- _Dataset excerpts_
/---
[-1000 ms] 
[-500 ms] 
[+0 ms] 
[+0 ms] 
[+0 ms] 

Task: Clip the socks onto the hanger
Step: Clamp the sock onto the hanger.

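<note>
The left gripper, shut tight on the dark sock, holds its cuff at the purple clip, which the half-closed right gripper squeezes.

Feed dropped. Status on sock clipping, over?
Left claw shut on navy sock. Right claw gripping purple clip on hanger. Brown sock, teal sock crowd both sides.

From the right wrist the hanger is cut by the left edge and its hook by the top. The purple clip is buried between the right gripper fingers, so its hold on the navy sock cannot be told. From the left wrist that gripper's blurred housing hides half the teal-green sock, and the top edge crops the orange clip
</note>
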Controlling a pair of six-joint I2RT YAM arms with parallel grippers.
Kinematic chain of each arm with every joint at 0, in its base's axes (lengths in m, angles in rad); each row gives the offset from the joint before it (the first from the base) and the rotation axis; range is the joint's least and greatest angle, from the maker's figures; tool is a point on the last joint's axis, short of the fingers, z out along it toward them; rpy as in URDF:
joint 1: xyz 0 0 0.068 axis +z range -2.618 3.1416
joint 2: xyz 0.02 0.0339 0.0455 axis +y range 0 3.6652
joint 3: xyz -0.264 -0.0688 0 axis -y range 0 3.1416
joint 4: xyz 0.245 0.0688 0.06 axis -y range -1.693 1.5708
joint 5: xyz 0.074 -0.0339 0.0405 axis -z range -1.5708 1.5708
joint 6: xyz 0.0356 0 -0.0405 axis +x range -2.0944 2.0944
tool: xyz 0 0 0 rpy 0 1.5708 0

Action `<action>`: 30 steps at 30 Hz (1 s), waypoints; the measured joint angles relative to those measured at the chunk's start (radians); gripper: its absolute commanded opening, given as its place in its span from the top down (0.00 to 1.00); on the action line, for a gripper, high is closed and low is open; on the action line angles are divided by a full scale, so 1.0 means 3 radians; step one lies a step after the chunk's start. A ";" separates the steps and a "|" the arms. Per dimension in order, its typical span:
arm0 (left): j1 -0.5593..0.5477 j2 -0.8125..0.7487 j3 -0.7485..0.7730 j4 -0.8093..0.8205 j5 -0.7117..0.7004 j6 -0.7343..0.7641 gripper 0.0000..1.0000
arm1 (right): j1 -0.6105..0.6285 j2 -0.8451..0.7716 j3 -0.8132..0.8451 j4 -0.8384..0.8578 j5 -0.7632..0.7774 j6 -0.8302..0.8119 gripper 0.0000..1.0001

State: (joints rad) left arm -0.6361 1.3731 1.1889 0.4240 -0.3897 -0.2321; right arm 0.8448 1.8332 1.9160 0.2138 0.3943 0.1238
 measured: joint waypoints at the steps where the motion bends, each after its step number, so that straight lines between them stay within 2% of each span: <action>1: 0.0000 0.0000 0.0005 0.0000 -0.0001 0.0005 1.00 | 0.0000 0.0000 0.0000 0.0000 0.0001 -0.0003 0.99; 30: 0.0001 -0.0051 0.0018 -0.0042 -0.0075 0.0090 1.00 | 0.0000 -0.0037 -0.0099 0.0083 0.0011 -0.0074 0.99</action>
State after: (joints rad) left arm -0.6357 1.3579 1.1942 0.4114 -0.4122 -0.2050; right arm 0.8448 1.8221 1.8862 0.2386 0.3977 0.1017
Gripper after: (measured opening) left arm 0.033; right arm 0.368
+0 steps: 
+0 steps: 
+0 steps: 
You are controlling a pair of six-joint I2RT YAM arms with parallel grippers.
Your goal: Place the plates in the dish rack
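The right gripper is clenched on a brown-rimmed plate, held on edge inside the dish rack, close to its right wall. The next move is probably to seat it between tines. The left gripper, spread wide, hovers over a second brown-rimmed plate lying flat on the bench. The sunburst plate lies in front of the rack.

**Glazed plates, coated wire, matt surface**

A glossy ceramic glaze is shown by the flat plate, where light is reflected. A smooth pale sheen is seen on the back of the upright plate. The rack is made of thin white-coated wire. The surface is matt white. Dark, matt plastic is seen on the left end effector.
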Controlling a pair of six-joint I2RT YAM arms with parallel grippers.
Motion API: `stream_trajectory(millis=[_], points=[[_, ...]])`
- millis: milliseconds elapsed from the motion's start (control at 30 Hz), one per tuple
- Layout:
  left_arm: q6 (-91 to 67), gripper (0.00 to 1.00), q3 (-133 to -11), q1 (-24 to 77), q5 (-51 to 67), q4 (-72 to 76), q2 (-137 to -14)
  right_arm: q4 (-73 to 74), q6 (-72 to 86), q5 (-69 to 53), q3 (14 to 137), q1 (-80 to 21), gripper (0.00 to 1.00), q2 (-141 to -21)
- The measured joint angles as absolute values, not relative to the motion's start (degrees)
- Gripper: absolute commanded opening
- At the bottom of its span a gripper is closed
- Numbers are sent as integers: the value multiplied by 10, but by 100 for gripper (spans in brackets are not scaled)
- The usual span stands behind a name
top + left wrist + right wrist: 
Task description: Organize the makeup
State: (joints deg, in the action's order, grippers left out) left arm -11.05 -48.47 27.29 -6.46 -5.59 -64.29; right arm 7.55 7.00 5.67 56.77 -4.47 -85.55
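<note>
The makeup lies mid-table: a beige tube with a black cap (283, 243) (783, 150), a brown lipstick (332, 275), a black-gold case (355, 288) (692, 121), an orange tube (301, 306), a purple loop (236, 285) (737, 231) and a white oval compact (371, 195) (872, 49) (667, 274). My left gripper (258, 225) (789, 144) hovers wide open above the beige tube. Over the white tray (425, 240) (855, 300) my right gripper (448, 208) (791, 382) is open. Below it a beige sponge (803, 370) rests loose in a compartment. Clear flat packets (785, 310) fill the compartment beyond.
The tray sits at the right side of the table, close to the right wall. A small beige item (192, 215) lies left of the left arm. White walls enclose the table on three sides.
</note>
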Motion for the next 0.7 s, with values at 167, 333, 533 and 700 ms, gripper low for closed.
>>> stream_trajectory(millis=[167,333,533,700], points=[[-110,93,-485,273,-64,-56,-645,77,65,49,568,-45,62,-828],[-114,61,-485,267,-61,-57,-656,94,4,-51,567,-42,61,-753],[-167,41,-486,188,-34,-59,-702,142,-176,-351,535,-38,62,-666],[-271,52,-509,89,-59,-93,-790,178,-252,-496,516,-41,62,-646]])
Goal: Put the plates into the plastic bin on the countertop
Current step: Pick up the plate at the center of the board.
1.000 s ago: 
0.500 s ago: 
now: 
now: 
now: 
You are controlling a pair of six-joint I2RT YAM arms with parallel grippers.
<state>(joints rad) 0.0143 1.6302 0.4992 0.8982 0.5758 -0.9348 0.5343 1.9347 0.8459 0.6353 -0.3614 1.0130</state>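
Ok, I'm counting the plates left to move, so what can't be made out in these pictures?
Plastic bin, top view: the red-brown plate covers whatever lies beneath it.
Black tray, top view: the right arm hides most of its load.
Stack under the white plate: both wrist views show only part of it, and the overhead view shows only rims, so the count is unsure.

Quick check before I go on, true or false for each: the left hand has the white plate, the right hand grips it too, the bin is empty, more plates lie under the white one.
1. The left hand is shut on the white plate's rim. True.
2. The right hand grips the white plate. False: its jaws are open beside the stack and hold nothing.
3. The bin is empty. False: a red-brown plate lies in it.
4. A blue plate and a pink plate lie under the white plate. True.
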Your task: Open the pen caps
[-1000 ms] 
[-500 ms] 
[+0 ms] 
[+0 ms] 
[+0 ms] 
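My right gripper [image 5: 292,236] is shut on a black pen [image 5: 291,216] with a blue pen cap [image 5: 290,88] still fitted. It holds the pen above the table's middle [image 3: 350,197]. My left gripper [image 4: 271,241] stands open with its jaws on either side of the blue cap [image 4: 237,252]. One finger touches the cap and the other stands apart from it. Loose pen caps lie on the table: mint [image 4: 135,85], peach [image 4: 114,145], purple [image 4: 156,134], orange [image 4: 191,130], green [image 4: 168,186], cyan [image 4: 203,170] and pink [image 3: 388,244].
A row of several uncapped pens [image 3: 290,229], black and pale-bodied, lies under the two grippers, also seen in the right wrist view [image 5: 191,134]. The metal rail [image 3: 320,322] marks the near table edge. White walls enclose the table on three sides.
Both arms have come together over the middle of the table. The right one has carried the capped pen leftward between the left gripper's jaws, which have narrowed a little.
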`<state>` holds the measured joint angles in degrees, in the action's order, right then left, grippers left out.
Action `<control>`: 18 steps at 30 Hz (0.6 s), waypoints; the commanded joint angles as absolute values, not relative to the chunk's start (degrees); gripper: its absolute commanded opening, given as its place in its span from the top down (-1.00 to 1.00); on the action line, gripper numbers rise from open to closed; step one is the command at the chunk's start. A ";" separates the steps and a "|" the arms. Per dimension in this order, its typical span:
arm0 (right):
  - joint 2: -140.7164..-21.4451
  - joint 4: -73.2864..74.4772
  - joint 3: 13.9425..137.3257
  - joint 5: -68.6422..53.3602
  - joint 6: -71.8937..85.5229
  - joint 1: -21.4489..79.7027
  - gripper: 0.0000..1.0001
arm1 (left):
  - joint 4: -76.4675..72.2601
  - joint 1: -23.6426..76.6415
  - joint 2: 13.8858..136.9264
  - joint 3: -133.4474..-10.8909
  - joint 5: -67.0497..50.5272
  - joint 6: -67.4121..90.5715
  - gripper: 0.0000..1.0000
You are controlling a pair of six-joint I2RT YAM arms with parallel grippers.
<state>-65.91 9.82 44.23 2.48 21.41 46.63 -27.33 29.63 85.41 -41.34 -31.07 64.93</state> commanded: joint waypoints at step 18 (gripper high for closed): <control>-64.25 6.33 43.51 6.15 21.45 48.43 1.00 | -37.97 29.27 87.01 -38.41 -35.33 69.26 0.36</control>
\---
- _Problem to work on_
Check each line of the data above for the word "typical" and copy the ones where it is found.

- _Response_
Action `<action>`: 30 steps at 30 Hz (1 s), waypoints; the measured joint angles relative to those measured at the chunk's start (radians); gripper: its absolute commanded opening, given as its place in its span from the top down (0.00 to 1.00); on the action line, for a gripper, high is closed and low is open; on the action line angles are divided by a full scale, so 1.0 means 3 radians; step one lies a step after the chunk's start. A ";" separates the steps and a "|" the arms. Per dimension in order, its typical span:
Action `<control>`: 18 steps at 30 Hz (0.6 s), waypoints; the commanded joint angles as absolute values, not relative to the chunk's start (degrees); gripper: its absolute commanded opening, given as its place in its span from the top down (-1.00 to 1.00); on the action line, gripper numbers rise from open to closed; step one is the command at the chunk's start. A ";" separates the steps and a "|" the arms. Per dimension in this order, its typical span:

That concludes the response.